The company had released a write-up about Vasanth’s achievements, together with his photograph, to the magazine “Business Today.” Mina was proud of her husband. The whole of India would know what a wonder kid he was.

There were many more telephone calls at the dead of night. Mina was too sleepy to bother. It was always Vasanth who answered. Mina thought nothing of those calls. Vasanth was always being inundated with calls from clients and business associates.

One evening, Vasanth said, “Mina, I think I need a break. I’ll take a week off from work, and go to Darjeeling . The mountain air will do me good. Would you like to come along?”

“I’d love to, Vasanth, but I’ve got heaps of work on my table. If you could extend your leave for a fortnight, I’ll join you later,” she promised.

The telephone rang at the dead of night. Vasanth had already left for Darjeeling . Cursing at being disturbed, Mina picked up the phone.

“Vasanth, don’t hang up on me. I mean business. We’ve got to meet and talk.” The voice sounded angry.

“I’m sorry. Vasanth isn’t here. I’m his wife. Perhaps you could talk to me,” Mina said.

“This is between man and man. It has nothing to do with you.”

“I’m his wife and we have no secrets from each other. You’ll talk to me.”

“Very well then, you’ve asked for it. Where shall we meet and when?”

A few days later, they met at a restaurant in town.

He was middle-aged, with distinguished gray sideburns.

“Must have been devilishly handsome when young,” Mina thought. But as he sat down opposite her and stared into her eyes, she detected an evil glimmer in them. Something told her that her little world would soon be shattered.

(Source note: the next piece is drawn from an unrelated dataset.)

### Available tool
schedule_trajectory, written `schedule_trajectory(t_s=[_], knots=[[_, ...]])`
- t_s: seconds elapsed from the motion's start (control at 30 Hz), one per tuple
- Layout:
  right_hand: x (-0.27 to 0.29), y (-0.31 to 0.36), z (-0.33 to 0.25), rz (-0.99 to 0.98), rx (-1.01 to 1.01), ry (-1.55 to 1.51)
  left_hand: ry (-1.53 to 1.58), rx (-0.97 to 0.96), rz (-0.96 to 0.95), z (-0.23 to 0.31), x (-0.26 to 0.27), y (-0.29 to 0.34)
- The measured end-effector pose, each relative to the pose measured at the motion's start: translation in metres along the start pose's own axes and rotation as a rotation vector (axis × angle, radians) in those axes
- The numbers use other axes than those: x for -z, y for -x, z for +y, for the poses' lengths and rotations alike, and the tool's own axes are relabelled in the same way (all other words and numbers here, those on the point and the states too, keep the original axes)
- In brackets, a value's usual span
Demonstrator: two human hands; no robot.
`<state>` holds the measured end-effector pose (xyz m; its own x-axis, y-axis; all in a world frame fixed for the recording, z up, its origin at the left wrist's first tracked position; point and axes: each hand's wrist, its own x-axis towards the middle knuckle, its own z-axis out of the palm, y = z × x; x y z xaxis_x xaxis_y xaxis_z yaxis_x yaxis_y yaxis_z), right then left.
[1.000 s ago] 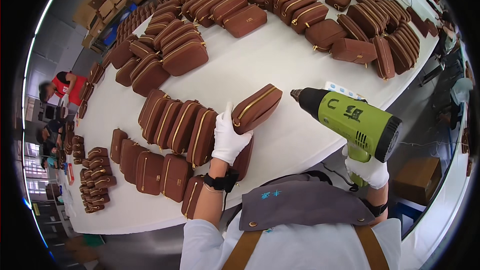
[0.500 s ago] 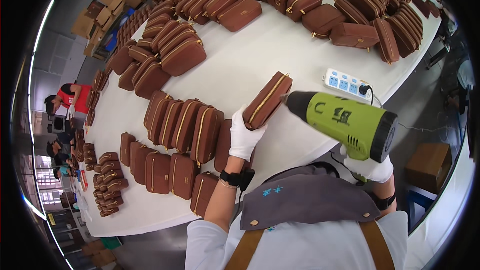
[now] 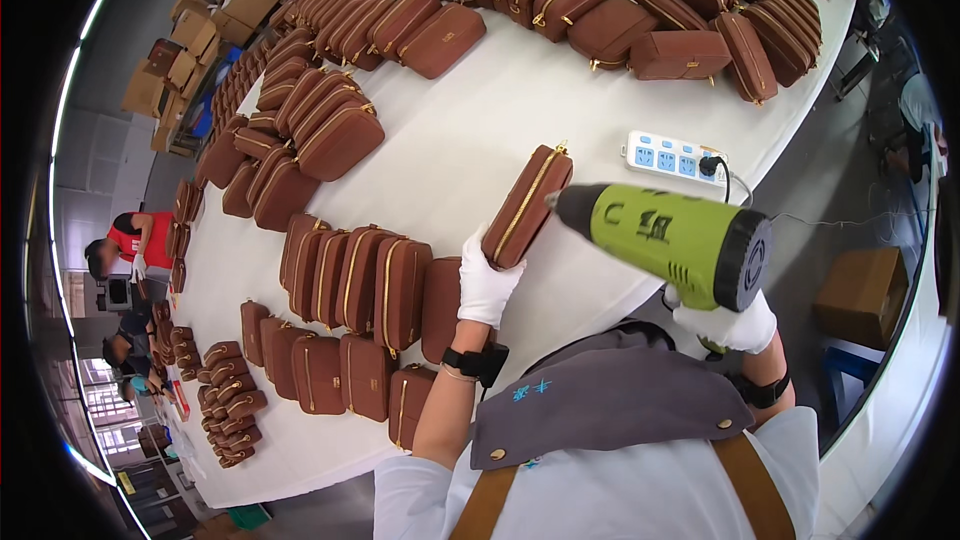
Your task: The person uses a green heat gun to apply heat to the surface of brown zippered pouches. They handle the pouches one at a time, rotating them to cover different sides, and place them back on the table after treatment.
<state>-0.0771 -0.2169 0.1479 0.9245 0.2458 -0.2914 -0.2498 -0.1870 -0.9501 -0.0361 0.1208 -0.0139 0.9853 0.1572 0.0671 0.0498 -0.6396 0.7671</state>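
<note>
From my head, one wide fisheye view looks down at my left grip (image 3: 487, 288) and right grip (image 3: 738, 323), close by. The desk (image 3: 460, 130) stretches away beyond.

Bold black marks (image 3: 655, 228) were recorded on the barrel of the green heat gun (image 3: 690, 250); a separate curved black stroke (image 3: 613, 210) was noted nearer its front end. Bright-blue characters (image 3: 533, 390) were observed on the left part of the grey apron flap (image 3: 620, 400). A small gold mark (image 3: 448, 38) was borne by a brown bag (image 3: 430, 52) at the far side; its lettering was too small to be read.
</note>
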Motion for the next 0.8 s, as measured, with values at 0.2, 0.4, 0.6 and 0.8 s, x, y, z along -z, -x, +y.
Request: schedule_trajectory(t_s=[0.2,0.4,0.6,0.8], knots=[[0.002,-0.014,-0.002,0.018,0.044,0.129,0.006,0.002,-0.008,0.004,0.001,-0.001],[0.012,-0.022,-0.012,0.056,-0.045,0.084,-0.049,-0.039,-0.019,0.000,0.002,0.003],[0.018,-0.021,-0.007,-0.028,0.011,0.093,0.209,0.125,-0.275,0.028,0.032,-0.015],[0.020,-0.037,-0.011,0.176,-0.002,-0.103,-0.101,-0.007,-0.385,0.080,0.006,-0.099]])
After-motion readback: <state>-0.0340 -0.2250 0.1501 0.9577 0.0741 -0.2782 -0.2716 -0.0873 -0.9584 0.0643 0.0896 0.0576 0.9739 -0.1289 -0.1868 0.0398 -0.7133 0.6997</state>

“Where is Vasanth? I’ve been searching for him for the last six years. If I hadn’t seen his photograph and the article about his achievements in “Business Today,” I’d have still been searching.”

“What is your business with him?”

“He seems to be doing pretty well for himself. He has obviously forgotten his mentor.”

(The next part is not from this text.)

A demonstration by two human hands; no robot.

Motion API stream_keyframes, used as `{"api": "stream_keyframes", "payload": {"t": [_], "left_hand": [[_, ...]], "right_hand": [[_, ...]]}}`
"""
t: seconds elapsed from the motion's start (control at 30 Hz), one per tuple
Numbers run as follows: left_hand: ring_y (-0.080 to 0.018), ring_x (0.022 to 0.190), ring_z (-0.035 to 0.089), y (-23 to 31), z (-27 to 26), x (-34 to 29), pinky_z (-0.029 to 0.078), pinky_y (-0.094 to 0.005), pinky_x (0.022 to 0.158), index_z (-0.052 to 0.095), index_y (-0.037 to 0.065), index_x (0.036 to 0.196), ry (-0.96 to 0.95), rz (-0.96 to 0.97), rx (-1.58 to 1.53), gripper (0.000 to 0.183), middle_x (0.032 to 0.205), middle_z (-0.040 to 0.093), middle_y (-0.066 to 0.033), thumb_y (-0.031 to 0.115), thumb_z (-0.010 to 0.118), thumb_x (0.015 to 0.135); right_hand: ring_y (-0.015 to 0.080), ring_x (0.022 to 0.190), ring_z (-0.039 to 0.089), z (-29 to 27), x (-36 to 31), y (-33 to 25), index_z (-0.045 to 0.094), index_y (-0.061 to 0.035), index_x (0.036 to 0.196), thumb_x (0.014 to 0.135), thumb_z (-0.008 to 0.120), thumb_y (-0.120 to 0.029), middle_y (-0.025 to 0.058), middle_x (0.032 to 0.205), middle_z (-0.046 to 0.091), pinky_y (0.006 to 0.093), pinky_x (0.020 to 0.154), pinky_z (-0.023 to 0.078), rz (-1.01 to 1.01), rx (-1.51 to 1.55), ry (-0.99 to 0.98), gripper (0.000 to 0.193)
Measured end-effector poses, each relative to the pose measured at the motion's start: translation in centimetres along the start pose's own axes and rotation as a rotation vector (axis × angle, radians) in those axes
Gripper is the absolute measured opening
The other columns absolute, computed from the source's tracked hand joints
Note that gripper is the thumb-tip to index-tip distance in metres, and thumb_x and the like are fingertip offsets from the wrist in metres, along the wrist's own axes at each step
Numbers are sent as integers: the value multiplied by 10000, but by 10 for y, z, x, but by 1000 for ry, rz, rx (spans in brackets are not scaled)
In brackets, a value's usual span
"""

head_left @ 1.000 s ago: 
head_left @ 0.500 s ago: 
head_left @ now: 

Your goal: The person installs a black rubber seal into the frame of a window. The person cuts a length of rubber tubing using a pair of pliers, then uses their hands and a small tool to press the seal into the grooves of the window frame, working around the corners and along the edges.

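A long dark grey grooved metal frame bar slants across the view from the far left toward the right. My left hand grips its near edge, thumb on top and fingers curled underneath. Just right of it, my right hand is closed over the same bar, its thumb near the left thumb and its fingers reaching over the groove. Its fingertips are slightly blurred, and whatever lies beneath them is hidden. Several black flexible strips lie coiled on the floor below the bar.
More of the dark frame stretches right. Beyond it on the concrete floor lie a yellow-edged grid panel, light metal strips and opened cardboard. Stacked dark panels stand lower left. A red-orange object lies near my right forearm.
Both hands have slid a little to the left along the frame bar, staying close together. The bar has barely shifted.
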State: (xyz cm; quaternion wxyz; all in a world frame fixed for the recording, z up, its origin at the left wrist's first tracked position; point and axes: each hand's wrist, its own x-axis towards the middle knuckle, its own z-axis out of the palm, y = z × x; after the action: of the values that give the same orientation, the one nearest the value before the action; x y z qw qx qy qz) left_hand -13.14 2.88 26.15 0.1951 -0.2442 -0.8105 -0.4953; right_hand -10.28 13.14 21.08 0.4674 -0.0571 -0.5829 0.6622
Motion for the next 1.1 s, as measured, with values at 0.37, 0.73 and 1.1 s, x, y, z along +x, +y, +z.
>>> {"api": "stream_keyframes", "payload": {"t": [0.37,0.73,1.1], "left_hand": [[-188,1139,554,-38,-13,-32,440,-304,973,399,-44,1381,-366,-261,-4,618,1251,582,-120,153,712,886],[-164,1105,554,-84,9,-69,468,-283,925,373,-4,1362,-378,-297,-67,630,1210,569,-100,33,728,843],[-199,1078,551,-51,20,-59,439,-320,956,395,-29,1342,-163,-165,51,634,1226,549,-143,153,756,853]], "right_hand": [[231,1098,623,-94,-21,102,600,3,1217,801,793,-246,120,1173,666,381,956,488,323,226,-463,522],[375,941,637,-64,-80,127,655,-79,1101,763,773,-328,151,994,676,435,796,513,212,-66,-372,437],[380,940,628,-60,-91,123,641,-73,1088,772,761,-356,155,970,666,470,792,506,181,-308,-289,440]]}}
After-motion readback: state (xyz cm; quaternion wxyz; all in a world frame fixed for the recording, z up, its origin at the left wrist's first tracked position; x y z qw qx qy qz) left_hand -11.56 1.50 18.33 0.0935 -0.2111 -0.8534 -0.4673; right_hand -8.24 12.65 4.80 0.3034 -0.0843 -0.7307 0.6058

“Is this some kind of blackmail?”

“No. It is his betrayal that had made me determined to extract my pound of flesh.”

He saw the worried look on Mina’s face.

“Are you very much in love with him? Would you be desolate if he left you?”

“I’d die if he left me.”

“That’s exactly how I feel,” he said, “Lonely and jilted.”

Mina held on to the edge of her table. Her head was spinning. She didn’t want to faint in his presence.

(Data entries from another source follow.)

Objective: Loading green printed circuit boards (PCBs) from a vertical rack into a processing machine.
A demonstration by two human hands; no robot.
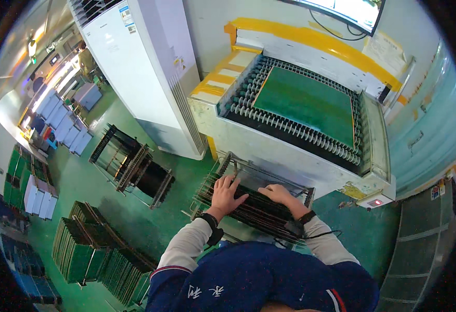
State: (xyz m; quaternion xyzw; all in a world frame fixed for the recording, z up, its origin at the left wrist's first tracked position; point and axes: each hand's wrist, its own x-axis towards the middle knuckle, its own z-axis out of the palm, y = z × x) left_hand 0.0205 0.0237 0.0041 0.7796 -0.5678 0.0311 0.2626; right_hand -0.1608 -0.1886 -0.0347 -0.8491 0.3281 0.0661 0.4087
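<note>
In front of me stands a wire rack (230, 158) with several thin dark panels (256, 210) on edge in it. My left hand (226, 196) is open over the rack's left part, thumb and fingers apart, touching or just above the panel edges. On the right part, my right hand (284, 197) has its fingers bent down and together at the panel edges. Its fingertips are partly hidden, so what it grips, if anything, cannot be made out. Just beyond the rack, a large green panel (307, 103) lies flat on the rollers (290, 130) of a conveyor machine (290, 161).
A tall white air conditioner (139, 67) stands left of the machine. On the green floor to the left are another wire rack (134, 169) and racks of green panels (82, 247). A screen (355, 13) hangs above the machine. A grey panelled unit (420, 244) stands at the right.
</note>
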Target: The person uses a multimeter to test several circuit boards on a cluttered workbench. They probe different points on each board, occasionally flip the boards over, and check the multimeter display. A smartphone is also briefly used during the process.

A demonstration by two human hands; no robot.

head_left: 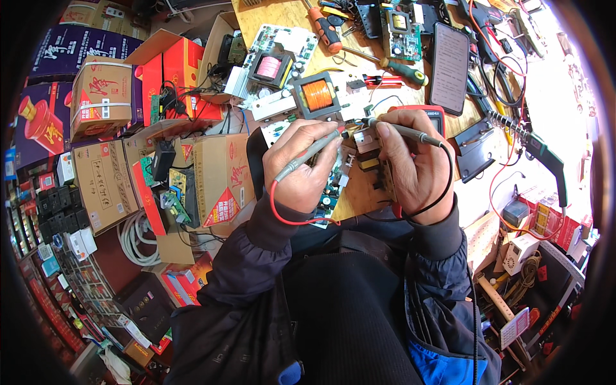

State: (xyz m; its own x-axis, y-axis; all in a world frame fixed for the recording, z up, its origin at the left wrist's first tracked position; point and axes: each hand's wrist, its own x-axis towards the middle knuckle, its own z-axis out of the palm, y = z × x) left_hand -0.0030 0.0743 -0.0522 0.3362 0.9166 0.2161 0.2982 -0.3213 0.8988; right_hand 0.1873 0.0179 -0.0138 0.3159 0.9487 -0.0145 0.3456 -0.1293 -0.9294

“I’ll leave now,” he said, “But as soon as Vasanth gets back, he’ll have to see me. This time he’ll have to come to me. I can’t afford the air fare.”

Mina left for Darjeeling earlier than planned. After nearly six years of intimacy with a man, was it possible not to know that he was gay? She recalled the intimate times they shared together, his obvious pleasure at her nearness, his capacity to love. Their life together had been perfect. Perhaps the man was a liar. He probably wanted a large sum of money urgently.

The holiday had not done Vasanth much good. His handsome face looked gaunt and drawn. He had a grisly stubble on his chin.

“Mina,” he said, “What a pleasant surprise! If I had known you were coming today, I’d have spruced up.”

He held her close, and though her mind reeled with so many unanswered queries, his arms around her were comforting.

That evening as they sat close together holding hands, and looking down into the valley with its twinkling lights, Mina told Vasanth about the stranger and his threats.

“Vasanth, don’t hide anything from me. I’ve got to know. I really wish his insinuations aren’t true.”

“It’s a long story, Mina. The only reason I was silent, was the fear of losing you. You are the only woman in my life, and I love you as much as my heart is able to. I guess I’ll have to take the risk. You be the judge of my innocence or guilt.”

Vasanth had come to Bombay after his education, to find employment. His parents hailed from a small village near Ratnagiri, and were by no means affluent. They gave him whatever savings they had, and sent him to the city with their blessings.

“But you told me you were an orphan,” exclaimed Mina, really surprised.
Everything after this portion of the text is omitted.